*Your assignment:* The line with "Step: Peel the" marks where to begin. Please copy it and each line after it to the end of the records below, exactly.

==================================================

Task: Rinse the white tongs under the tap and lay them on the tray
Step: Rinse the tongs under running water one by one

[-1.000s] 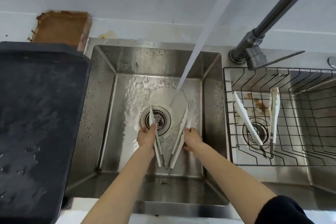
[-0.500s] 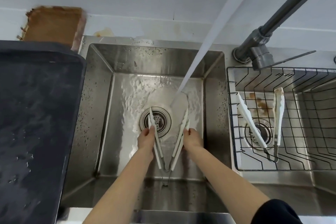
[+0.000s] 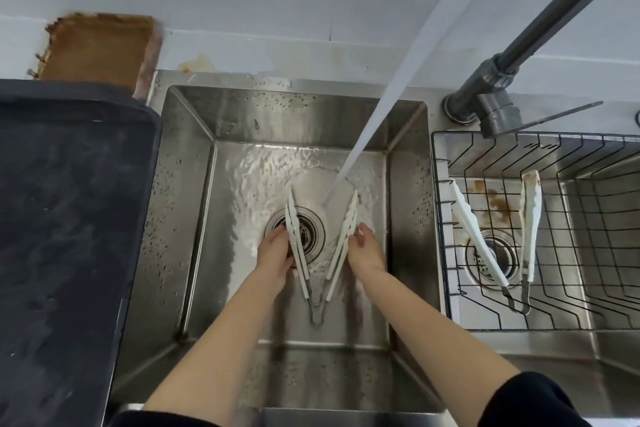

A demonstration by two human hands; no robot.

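The white tongs (image 3: 320,246) are held low in the left sink basin (image 3: 194,218), spread into a V above the drain (image 3: 311,229), hinge end toward the person. The left hand (image 3: 273,253) is closed on one arm, the right hand (image 3: 365,251) on the other. The stream from the tap (image 3: 540,38) lands between the tips, touching neither. Recommendation: shift each arm under the flow in turn and turn both faces to it. The dark tray (image 3: 69,218) waits on the counter just left of the basin.
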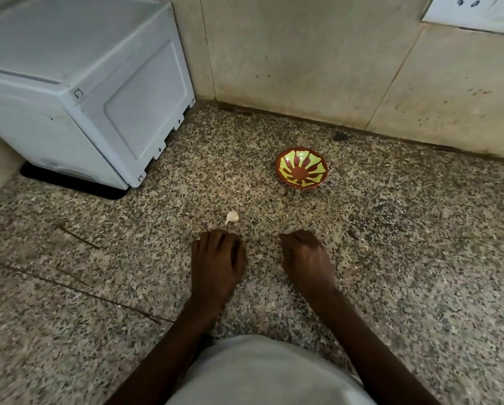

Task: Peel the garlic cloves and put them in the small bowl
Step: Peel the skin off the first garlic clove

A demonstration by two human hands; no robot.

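Left hand (217, 263) and right hand (306, 255) knuckles-up on the speckled counter (405, 258), fingers curled under — any hold hidden, garlic clove (232, 217) just beyond left fingertips, small bowl (301, 167) farther beyond the right — open counter between, white appliance (78, 92) far left.

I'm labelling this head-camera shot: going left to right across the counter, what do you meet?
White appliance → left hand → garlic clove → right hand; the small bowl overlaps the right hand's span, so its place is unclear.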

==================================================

*Your response:*
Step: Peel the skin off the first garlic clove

A demonstration by two human hands; no robot.

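Left hand (217, 263) and right hand (306, 255) knuckles-up on the speckled counter (405, 258), fingers curled under — any hold hidden, garlic clove (232, 217) just beyond left fingertips, small bowl (301, 167) farther beyond the right — open counter between, white appliance (78, 92) far left.

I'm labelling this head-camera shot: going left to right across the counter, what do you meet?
White appliance → left hand → garlic clove → right hand; the small bowl overlaps the right hand's span, so its place is unclear.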

This completes the response to the exercise.